◆ Problem: Print, exactly as they stand, the lines from the start of the listing to the line containing "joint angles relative", inclusive.

◆ Information supplied:

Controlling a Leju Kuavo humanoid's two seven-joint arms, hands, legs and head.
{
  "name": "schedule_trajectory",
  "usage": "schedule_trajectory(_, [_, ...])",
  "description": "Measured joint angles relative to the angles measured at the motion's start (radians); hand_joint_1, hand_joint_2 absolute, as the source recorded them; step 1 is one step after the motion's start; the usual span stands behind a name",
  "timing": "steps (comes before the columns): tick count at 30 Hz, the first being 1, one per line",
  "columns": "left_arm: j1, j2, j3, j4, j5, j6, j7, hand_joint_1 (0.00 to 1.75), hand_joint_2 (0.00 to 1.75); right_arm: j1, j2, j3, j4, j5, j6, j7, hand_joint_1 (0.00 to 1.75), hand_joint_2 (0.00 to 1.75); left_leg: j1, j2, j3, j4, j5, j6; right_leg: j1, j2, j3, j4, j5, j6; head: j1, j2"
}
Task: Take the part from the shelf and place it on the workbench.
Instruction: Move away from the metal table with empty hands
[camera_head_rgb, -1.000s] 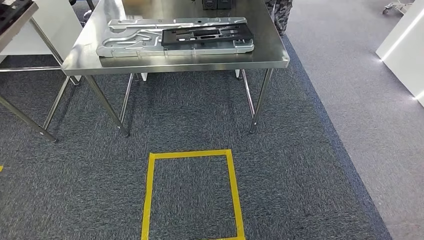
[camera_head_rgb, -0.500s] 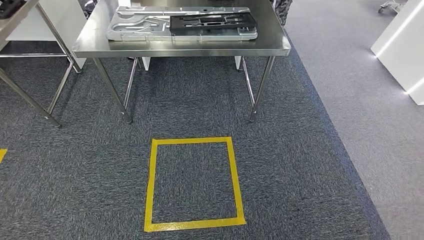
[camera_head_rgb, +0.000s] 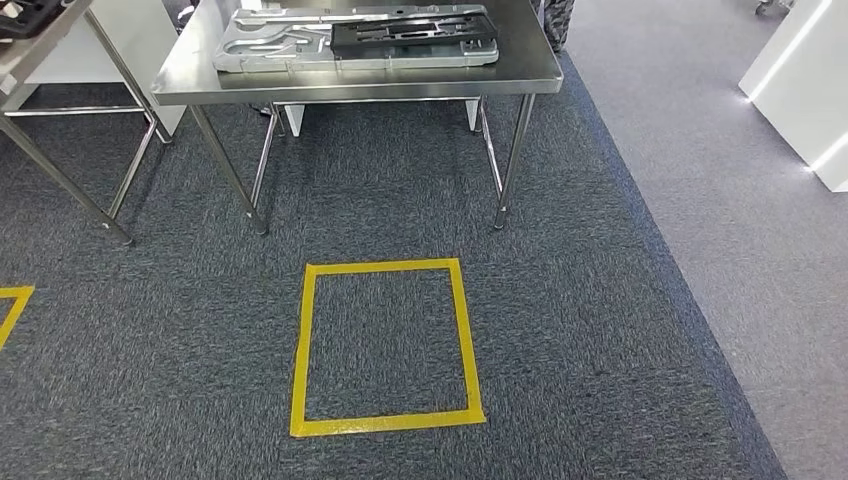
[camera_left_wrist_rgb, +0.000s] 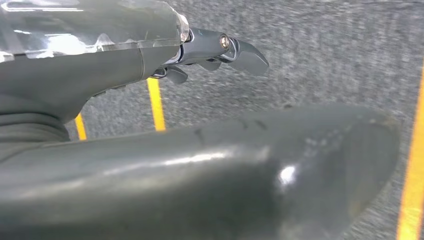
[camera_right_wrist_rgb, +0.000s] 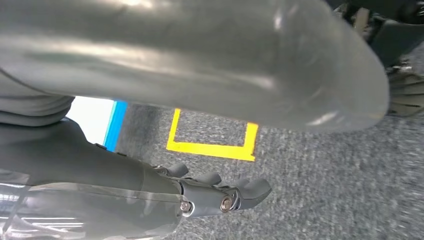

◆ Solution to this exercise:
Controlling a Leju Kuavo humanoid's two seven-joint arms, hands, legs and head.
{
  "name": "schedule_trajectory",
  "usage": "schedule_trajectory(_, [_, ...])",
  "description": "Measured joint angles relative to the angles measured at the motion's start (radians); hand_joint_1, hand_joint_2 absolute, as the source recorded them; step 1 is one step after the motion's start; the usual span stands behind a name",

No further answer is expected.